:: DATA SECTION
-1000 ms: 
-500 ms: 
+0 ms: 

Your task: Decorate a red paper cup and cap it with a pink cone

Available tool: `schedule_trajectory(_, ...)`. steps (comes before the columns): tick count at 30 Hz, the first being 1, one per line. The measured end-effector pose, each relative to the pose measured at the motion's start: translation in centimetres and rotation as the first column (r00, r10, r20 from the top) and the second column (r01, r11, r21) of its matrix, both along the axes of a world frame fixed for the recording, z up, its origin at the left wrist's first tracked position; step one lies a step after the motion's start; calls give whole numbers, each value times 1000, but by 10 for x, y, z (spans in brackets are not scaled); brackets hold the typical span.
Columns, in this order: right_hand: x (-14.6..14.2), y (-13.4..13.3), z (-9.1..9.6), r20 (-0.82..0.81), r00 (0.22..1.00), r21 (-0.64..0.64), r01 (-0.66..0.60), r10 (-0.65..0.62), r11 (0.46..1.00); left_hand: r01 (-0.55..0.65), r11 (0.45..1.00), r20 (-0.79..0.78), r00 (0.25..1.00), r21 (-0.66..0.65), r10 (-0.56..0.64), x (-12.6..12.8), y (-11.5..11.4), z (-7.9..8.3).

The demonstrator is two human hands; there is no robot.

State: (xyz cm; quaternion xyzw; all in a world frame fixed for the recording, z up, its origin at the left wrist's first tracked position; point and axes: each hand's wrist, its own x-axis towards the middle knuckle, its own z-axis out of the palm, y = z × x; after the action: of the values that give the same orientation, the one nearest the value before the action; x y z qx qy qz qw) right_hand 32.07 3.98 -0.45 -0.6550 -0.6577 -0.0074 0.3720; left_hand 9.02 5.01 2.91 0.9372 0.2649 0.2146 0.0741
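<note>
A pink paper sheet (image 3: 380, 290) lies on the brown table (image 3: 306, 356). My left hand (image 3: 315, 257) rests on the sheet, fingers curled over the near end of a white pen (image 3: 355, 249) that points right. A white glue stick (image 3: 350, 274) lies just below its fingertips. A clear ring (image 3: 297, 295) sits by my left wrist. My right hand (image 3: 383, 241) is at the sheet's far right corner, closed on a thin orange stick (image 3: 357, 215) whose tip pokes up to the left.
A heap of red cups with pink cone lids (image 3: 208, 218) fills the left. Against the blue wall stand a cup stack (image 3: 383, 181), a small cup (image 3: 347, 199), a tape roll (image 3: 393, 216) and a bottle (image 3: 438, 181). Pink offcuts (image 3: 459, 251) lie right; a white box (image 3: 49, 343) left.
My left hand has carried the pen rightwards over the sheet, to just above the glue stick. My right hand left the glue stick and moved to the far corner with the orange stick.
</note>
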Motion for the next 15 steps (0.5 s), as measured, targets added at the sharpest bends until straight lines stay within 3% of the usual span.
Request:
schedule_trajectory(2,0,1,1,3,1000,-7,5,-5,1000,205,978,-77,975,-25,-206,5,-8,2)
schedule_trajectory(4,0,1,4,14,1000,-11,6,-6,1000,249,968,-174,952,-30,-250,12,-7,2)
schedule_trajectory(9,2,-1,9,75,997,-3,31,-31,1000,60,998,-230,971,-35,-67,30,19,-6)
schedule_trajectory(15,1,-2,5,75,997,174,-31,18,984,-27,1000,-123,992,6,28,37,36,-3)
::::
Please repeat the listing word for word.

-1000 ms: 
-500 ms: 
+0 ms: 

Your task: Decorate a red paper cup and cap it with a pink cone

Available tool: `schedule_trajectory(_, ...)`. steps (comes before the columns): tick count at 30 Hz, the first being 1, one per line. The measured end-effector pose, each relative to the pose measured at the motion's start: translation in centimetres and rotation as the first column (r00, r10, r20 from the top) and the second column (r01, r11, r21) of its matrix, both along the axes of a world frame fixed for the recording, z up, its origin at the left wrist's first tracked position; step one lies a step after the motion's start; calls give whole numbers, each value times 1000, but by 10 for x, y, z (spans in brackets are not scaled); brackets hold the typical span.
Columns, in this order: right_hand: x (-14.6..14.2), y (-13.4..13.3), z (-9.1..9.6), r20 (-0.82..0.81), r00 (0.22..1.00), r21 (-0.64..0.64), r01 (-0.66..0.60), r10 (-0.65..0.62), r11 (0.46..1.00); left_hand: r01 (-0.55..0.65), r11 (0.45..1.00), r20 (-0.79..0.78), r00 (0.25..1.00), r21 (-0.66..0.65), r10 (-0.56..0.64), x (-12.6..12.8), y (-11.5..11.4), z (-7.9..8.3).

The demonstrator is two human hands; there is no robot.

State: (xyz cm; quaternion xyzw; all in a world frame fixed for the recording, z up, its origin at the left wrist's first tracked position; point and axes: each hand's wrist, its own x-axis towards the middle knuckle, its own z-axis out of the palm, y = z × x; after the action: of the values that give the same orientation, the one nearest the value before the action; x y z qx qy qz qw) right_hand 32.07 3.98 -0.45 -0.6550 -0.6577 -0.0074 0.3720; left_hand 9.02 5.01 2.91 0.9372 0.2649 0.2146 0.0741
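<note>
A pink paper sheet (image 3: 380, 290) lies on the brown table (image 3: 306, 356). My left hand (image 3: 315, 257) rests on the sheet, fingers curled over the near end of a white pen (image 3: 355, 249) that points right. A white glue stick (image 3: 350, 274) lies just below its fingertips. A clear ring (image 3: 297, 295) sits by my left wrist. My right hand (image 3: 383, 241) is at the sheet's far right corner, closed on a thin orange stick (image 3: 357, 215) whose tip pokes up to the left.
A heap of red cups with pink cone lids (image 3: 208, 218) fills the left. Against the blue wall stand a cup stack (image 3: 383, 181), a small cup (image 3: 347, 199), a tape roll (image 3: 393, 216) and a bottle (image 3: 438, 181). Pink offcuts (image 3: 459, 251) lie right; a white box (image 3: 49, 343) left.
My left hand has carried the pen rightwards over the sheet, to just above the glue stick. My right hand left the glue stick and moved to the far corner with the orange stick.
</note>
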Motion for the next 15 steps (0.5 s), as measured, targets added at the sharpest bends until straight lines stay within 3% of the usual span.
Request:
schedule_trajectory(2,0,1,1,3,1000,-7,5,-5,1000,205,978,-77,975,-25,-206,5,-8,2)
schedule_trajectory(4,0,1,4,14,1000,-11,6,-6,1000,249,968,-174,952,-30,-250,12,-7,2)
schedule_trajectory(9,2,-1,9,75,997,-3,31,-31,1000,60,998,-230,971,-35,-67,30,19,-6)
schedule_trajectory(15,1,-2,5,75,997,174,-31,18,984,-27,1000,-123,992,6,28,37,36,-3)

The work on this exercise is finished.